__Task to carry out__
This exercise calls for every line of the data below with the string "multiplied" in it.

:: Data shown ::

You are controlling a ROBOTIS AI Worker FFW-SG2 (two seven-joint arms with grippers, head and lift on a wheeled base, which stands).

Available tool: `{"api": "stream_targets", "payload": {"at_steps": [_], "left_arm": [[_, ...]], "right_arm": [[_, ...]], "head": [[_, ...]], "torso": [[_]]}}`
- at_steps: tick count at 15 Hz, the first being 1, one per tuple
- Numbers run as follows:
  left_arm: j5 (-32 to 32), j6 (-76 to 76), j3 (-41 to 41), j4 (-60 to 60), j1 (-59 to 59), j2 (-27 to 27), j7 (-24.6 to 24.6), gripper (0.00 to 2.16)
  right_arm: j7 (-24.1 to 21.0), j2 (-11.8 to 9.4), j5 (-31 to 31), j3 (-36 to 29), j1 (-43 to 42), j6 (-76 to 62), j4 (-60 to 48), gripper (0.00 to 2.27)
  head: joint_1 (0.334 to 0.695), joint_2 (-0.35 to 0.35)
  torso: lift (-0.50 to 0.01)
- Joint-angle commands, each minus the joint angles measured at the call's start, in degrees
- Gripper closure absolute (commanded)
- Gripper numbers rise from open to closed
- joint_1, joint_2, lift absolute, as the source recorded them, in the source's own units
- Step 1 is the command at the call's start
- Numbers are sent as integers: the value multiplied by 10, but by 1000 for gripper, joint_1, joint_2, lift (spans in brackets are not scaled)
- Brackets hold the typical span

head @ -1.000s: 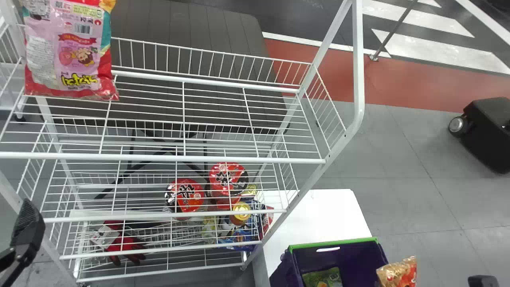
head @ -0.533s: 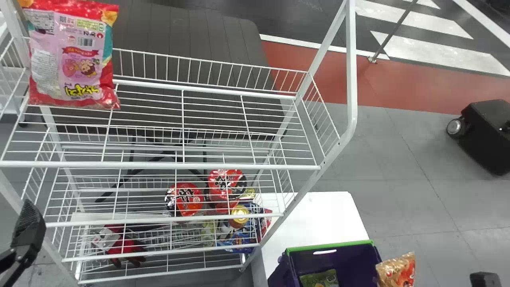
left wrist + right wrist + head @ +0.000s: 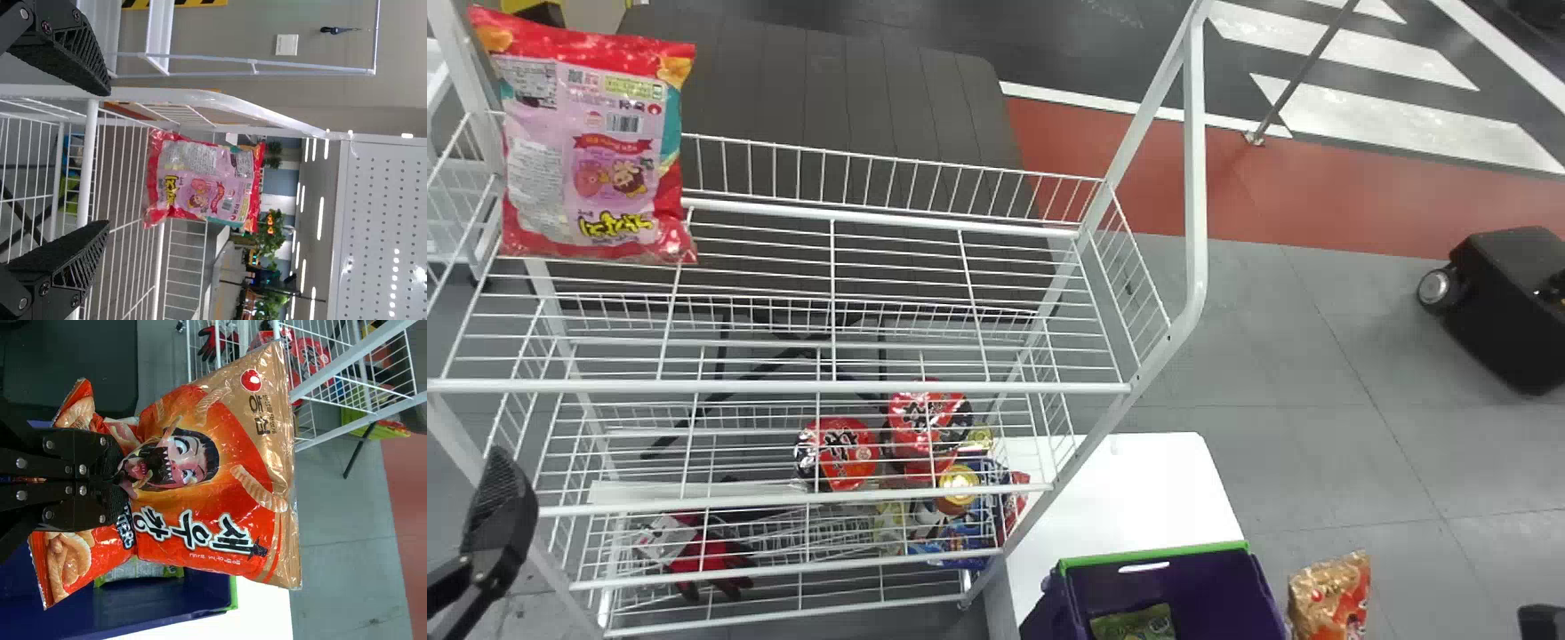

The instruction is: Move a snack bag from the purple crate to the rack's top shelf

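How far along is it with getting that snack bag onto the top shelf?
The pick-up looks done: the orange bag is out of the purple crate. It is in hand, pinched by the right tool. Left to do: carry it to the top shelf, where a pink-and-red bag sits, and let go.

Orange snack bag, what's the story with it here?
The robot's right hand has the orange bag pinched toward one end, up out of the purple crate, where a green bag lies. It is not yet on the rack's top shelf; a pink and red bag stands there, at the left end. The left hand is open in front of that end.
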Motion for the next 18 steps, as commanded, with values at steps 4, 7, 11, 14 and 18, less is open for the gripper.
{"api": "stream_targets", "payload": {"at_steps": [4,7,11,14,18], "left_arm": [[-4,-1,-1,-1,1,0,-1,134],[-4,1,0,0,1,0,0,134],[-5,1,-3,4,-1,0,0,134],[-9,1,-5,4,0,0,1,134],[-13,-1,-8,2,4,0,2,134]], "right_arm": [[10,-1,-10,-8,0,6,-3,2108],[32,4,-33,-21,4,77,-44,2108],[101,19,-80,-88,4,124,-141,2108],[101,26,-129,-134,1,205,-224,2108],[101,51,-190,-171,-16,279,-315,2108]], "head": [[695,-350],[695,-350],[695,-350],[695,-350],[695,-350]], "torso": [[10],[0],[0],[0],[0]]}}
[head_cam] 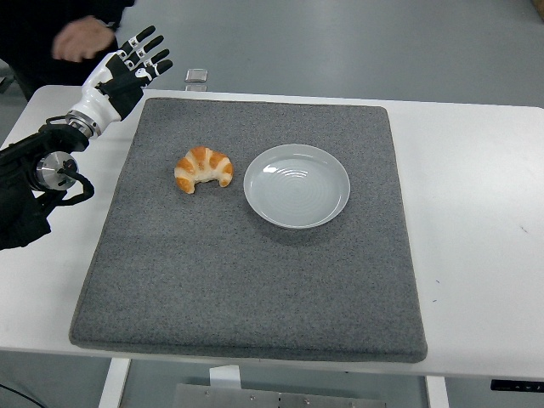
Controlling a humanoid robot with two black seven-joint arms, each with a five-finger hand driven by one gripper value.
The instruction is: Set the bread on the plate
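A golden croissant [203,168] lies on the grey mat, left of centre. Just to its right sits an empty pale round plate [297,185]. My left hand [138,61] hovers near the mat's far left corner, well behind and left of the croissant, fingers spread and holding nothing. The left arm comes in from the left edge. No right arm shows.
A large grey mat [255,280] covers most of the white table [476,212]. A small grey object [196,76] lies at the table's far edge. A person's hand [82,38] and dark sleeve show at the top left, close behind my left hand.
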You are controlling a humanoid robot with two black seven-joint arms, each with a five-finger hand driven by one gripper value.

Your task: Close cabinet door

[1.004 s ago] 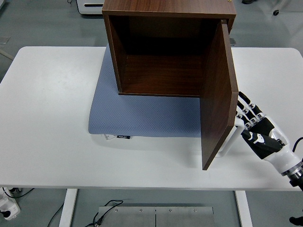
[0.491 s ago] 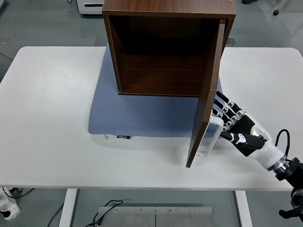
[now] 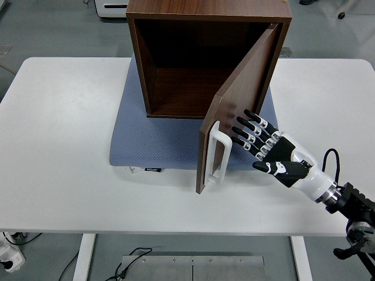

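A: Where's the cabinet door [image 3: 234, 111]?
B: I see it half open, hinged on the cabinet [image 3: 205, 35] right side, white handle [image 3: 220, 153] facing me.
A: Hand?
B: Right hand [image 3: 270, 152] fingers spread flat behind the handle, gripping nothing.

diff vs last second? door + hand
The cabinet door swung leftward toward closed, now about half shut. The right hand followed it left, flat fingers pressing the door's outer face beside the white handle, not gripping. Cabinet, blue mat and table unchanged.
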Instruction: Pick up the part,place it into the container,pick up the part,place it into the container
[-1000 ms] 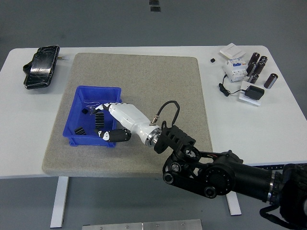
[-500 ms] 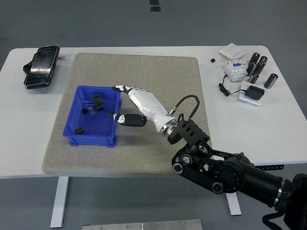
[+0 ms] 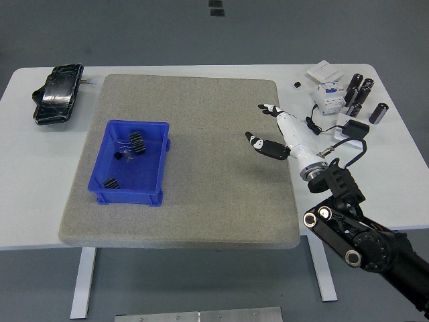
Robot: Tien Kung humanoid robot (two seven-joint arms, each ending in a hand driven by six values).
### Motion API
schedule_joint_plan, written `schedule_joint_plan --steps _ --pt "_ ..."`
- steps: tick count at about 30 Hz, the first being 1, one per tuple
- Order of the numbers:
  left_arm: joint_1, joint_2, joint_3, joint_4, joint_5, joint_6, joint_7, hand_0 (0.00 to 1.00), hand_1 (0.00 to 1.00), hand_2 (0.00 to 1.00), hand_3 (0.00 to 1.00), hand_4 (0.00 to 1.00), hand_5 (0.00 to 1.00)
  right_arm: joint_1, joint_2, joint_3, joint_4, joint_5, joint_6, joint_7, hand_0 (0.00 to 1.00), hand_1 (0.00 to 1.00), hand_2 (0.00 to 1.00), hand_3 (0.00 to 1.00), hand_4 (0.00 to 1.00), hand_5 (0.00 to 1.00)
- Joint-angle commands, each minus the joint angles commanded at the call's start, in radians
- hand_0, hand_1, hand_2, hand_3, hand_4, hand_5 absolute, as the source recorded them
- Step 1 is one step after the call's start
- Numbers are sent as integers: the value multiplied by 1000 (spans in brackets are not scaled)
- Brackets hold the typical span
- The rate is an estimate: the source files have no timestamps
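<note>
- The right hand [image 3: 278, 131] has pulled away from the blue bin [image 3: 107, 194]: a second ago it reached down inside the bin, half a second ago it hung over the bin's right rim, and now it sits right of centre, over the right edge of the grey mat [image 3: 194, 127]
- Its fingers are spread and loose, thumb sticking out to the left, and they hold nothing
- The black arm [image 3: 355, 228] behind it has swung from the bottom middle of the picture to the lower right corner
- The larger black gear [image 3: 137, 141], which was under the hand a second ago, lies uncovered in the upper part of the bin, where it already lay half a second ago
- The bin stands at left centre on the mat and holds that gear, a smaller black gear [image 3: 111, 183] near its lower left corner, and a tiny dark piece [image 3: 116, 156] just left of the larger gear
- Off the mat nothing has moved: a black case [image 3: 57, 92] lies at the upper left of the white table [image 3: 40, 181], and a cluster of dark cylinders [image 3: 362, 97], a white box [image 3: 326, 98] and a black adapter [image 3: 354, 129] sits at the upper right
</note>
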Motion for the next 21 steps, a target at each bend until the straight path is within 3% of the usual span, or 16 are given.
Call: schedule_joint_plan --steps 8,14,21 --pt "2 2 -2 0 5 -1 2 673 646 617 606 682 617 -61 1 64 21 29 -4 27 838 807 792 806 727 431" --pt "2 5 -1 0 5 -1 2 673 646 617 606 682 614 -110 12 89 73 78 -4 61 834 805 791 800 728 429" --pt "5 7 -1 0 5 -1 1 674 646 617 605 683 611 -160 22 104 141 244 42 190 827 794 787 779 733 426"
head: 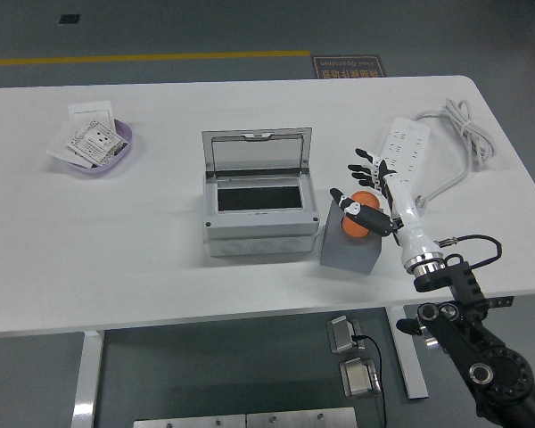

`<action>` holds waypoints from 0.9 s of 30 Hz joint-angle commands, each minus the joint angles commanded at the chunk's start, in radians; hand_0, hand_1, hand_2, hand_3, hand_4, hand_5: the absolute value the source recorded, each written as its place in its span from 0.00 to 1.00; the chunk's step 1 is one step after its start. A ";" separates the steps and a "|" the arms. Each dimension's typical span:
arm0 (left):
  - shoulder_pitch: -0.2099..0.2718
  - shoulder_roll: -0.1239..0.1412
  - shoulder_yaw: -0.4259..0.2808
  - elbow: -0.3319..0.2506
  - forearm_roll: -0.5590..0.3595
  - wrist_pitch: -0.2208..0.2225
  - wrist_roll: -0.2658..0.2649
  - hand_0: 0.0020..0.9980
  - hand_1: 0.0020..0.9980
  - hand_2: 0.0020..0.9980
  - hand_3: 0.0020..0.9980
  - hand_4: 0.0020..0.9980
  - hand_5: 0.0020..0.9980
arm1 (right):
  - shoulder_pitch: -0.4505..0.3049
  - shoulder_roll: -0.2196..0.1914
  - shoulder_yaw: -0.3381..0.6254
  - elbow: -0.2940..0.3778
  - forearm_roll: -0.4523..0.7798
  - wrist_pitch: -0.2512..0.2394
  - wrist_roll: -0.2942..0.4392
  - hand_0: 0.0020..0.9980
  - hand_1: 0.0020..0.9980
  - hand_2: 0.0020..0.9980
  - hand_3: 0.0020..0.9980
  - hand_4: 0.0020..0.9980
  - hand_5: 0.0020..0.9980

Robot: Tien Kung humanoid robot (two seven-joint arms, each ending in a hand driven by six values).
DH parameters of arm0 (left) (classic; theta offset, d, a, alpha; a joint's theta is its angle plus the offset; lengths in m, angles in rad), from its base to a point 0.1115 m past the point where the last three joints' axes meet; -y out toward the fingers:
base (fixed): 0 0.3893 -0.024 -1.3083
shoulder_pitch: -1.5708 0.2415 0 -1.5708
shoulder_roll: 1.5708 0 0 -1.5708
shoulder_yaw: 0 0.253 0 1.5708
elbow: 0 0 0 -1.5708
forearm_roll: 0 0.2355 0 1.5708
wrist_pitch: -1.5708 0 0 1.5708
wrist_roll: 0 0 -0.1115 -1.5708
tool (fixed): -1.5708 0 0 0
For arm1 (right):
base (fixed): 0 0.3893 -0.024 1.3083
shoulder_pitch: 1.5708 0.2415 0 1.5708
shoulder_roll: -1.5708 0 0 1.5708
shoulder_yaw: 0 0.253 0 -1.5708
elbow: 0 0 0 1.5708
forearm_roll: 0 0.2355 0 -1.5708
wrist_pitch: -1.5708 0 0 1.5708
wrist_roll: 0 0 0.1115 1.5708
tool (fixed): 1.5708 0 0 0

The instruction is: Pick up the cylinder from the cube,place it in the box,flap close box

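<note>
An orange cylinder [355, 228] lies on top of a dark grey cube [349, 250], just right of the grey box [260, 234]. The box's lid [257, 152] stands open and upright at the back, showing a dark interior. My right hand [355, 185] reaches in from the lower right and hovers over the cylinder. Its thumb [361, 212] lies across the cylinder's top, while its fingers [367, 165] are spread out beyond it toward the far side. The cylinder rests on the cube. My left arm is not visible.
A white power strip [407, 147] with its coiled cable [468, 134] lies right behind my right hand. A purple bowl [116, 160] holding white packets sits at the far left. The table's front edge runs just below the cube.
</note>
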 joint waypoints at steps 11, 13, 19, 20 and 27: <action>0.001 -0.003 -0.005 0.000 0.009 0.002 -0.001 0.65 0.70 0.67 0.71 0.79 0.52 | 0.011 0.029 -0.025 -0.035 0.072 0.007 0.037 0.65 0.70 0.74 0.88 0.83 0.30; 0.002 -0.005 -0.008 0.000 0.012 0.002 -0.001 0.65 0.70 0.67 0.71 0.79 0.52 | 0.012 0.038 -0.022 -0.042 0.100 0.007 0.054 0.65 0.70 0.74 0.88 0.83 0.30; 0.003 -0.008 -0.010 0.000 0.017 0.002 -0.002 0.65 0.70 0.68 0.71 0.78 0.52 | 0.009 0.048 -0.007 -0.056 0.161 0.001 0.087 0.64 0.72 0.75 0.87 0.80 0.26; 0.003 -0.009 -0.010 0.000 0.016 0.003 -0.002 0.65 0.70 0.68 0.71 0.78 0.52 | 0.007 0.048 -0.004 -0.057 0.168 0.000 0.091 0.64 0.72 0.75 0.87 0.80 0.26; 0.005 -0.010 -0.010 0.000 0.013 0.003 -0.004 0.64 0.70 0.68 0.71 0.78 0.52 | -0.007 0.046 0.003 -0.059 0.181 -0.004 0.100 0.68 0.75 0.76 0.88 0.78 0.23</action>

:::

__Answer to the problem__
- Numbers are sent as integers: the value multiplied by 10, but by 1000 for gripper, joint_1, joint_2, lift (spans in brackets are not scaled)
- Numbers are sent as integers: the value multiplied by 1000 (spans in brackets are not scaled)

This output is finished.